Step 1: Meet Educational Requirements
High school courses in English and psychology can provide physical therapist aides with valuable knowledge needed on the job. Aides may also benefit from having a basic knowledge of procedures used to treat human injuries. A high school diploma is typically required for employment as a physical therapist aide.
Step 2: Get On-the-Job Training
Physical therapist aides typically learn clinical skills from on-the-job training. During job training, the physical therapist aide works with experienced employees in an instructional period that could last a few weeks or several months. Trainees learn how to perform such duties as setting up patient treatment areas and helping patients safely move from one area to another.
Enroll in a training course. To supplement job training, individuals can enroll in a physical therapist aide course to increase their knowledge of the field.
Step 3: Consider Continuing Education
In order to advance, a physical therapy aide might consider qualifying to become a physical therapy assistant.
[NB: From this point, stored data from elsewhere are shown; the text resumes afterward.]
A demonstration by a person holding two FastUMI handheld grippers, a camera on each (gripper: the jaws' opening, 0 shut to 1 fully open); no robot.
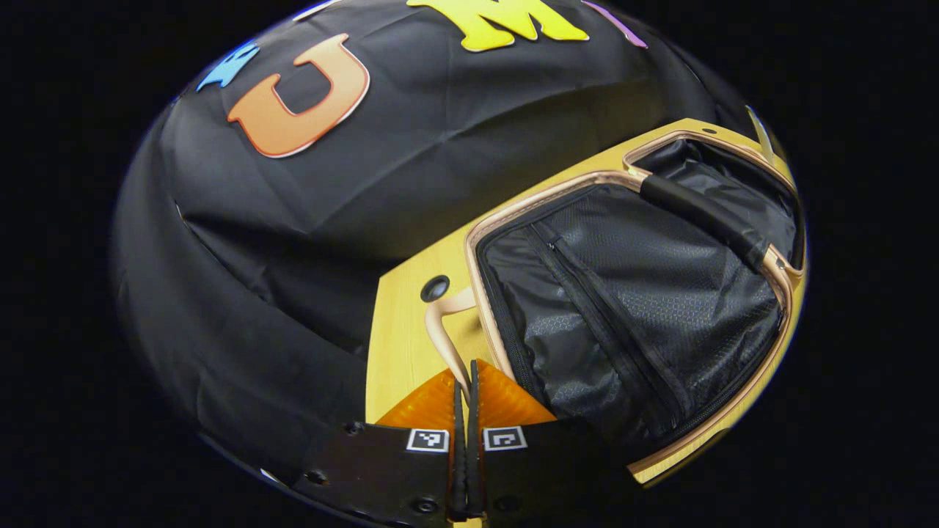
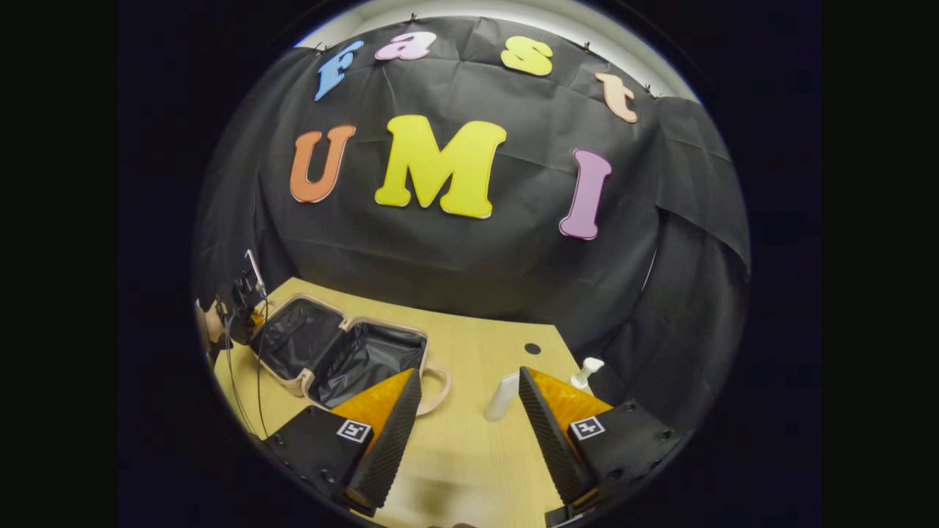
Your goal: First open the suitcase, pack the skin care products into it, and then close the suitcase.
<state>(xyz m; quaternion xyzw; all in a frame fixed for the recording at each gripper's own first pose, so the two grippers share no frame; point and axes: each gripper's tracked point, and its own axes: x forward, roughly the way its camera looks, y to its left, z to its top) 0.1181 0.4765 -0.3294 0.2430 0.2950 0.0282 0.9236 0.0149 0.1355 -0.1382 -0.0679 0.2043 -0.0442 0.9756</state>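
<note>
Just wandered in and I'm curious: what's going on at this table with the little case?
A person is packing with a hand-held gripper in each hand. The suitcase lies open on the table, its lined halves holding nothing visible. The left gripper looks shut on the case's handle. The right gripper hangs open over the table, facing a white tube and a pump bottle, both still unpacked.

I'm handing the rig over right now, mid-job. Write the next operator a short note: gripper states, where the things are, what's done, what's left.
Left gripper: shut on the suitcase handle.
Right gripper: open, holding nothing, above the table.
Suitcase: open on the table, both lined halves look empty.
Skin care: a white tube and a white pump bottle stand on the table, just ahead of the right gripper.
Done: suitcase opened.
Left: pack both products, then close the suitcase.
</note>
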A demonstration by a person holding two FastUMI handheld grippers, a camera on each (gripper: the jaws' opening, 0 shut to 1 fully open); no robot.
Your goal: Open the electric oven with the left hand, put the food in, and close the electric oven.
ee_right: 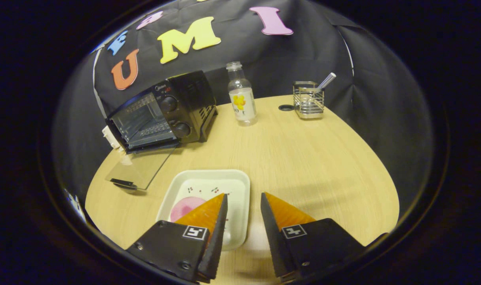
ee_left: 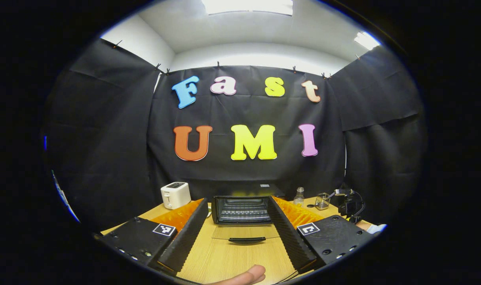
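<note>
**Oven open, food not yet lifted**

The right gripper (ee_right: 242, 198) hung over the white tray (ee_right: 240, 186) near the table's (ee_right: 303, 158) front edge, its jaws moderately apart and gripping nothing. Its left finger covered part of the pink food (ee_right: 185, 206) on the tray; the right one stood past the tray's rim. Whether either finger touched the tray could not be told.

The left gripper (ee_left: 240, 233) was spread wide and empty, pointed at the electric oven (ee_left: 242, 209) from well back. The oven sat towards the table's far left side, its glass door (ee_left: 244, 237) dropped flat onto the tabletop with the handle (ee_left: 247, 239) nearest the front edge.

Beyond stood a toaster (ee_left: 175, 194), a bottle (ee_right: 241, 97) and a wire holder (ee_right: 308, 99) along the back edge.

Opening looked done; picking up the food seemed the step in hand. The next move would likely call for the right jaws to take hold of the tray's near rim, then carry it level over the lowered door onto the rack.
</note>
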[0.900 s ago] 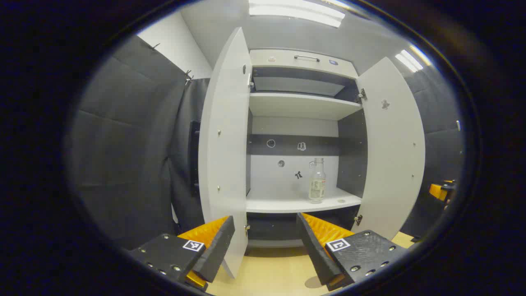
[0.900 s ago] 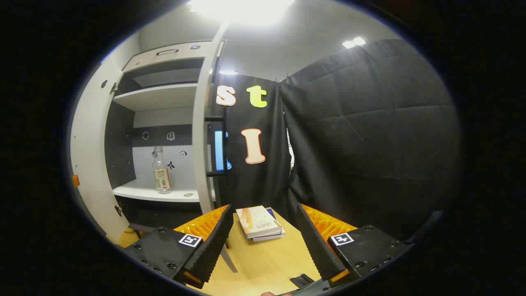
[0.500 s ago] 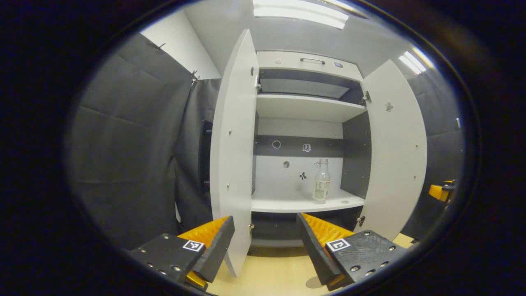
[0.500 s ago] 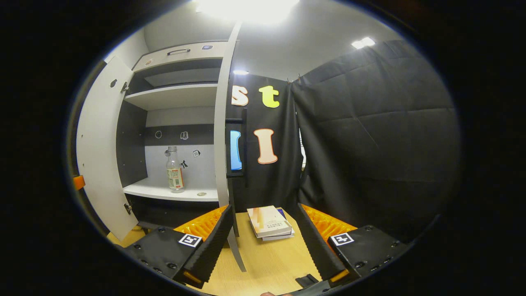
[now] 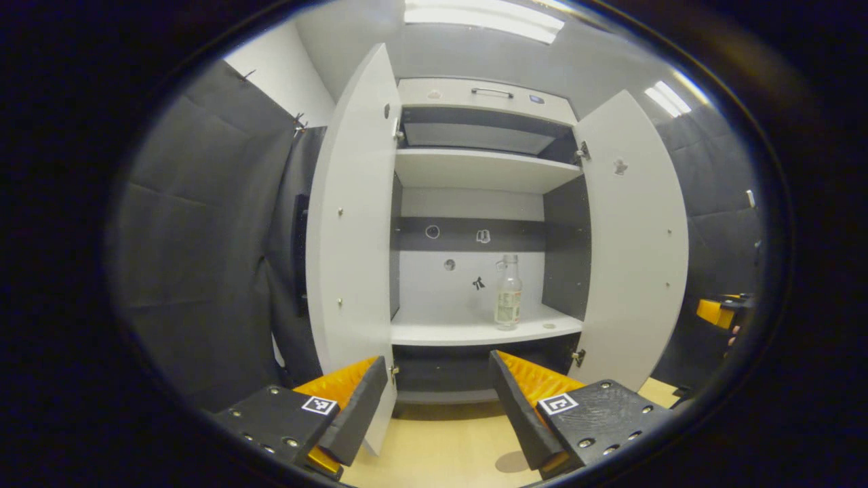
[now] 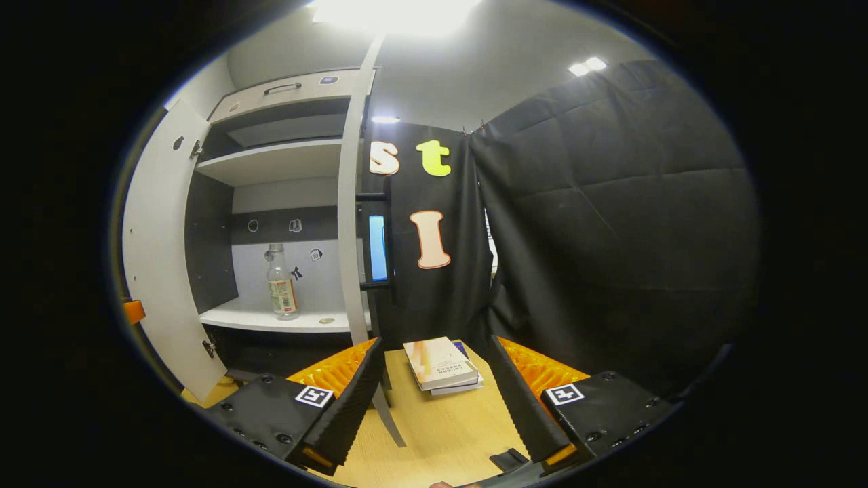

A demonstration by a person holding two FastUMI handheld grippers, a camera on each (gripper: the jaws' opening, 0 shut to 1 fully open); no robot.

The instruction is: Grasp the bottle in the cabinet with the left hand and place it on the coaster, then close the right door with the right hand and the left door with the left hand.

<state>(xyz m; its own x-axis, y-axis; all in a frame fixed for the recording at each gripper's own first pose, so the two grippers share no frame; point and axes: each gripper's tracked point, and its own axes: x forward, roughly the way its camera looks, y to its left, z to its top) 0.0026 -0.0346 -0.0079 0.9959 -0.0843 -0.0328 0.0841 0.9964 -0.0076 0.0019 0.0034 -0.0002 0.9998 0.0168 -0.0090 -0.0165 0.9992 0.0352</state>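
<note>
The wooden table point(image 6: 441, 434) lies under my grippers, and the cabinet point(image 5: 475, 108) ahead has its left door point(image 5: 352, 237) and right door point(image 5: 630, 244) swung open. The bottle point(image 5: 507, 293) stands upright on the lower shelf point(image 5: 447, 333), well apart from my left gripper point(image 5: 437, 400) and right gripper point(image 6: 434, 400), both spread wide and empty. Books point(image 6: 441, 364) lie stacked beyond my right gripper.

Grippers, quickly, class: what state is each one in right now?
Left gripper: open, holding nothing; the bottle stands on the cabinet shelf.
Right gripper: open, holding nothing, over the table.
</note>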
While physical therapy aides do not need to complete a postsecondary education program in order to find work, physical therapy assistants are typically required to complete an accredited associate degree program in physical therapy assistance and gain state licensure.
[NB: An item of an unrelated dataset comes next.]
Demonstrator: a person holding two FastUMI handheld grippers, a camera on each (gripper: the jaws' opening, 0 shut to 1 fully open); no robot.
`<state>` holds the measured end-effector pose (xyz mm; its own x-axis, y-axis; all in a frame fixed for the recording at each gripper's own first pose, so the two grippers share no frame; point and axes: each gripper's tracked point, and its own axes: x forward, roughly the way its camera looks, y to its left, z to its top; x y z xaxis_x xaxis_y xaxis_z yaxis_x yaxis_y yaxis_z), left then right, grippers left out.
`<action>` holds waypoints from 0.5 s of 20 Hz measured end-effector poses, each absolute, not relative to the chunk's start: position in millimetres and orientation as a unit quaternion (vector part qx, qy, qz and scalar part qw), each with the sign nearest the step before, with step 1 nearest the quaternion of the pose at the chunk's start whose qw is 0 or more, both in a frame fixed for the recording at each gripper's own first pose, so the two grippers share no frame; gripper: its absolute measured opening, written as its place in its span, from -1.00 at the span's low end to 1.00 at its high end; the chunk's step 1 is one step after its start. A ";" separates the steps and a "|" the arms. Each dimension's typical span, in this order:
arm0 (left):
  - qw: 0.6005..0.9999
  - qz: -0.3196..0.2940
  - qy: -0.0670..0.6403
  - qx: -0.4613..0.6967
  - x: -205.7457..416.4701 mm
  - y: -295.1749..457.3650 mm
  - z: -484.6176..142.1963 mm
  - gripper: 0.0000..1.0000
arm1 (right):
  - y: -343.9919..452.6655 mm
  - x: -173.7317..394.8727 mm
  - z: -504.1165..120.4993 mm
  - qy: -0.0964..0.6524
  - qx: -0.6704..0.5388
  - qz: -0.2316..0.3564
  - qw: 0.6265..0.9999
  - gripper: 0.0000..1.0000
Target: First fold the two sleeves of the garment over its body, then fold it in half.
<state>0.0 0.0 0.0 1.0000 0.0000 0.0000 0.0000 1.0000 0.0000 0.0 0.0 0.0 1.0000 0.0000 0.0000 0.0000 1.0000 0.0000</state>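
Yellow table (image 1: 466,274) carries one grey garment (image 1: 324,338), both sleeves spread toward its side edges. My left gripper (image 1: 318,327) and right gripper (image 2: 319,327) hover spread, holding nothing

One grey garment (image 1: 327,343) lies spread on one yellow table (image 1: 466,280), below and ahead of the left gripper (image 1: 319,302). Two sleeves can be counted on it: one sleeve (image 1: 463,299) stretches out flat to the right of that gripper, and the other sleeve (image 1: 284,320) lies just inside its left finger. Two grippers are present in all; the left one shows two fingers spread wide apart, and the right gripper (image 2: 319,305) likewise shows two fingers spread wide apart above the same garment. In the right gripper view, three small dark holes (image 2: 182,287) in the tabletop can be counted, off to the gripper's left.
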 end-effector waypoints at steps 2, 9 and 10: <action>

As of May 2015, physical therapy assistants earned a median annual salary of about $55,000, while physical therapy aides earned a median annual wage of about $25,000, according to the U.S. Bureau of Labor Statistics (BLS). Physical therapy assistants have more advanced responsibilities than physical therapy aides, such as helping complete treatment through stretching, massages, and exercise.
Physical therapist technicians should have a high school diploma and will gain on-the-job training, but might consider earning an associate's degree in order to advance to a more hands-on role as a physical therapy assistant.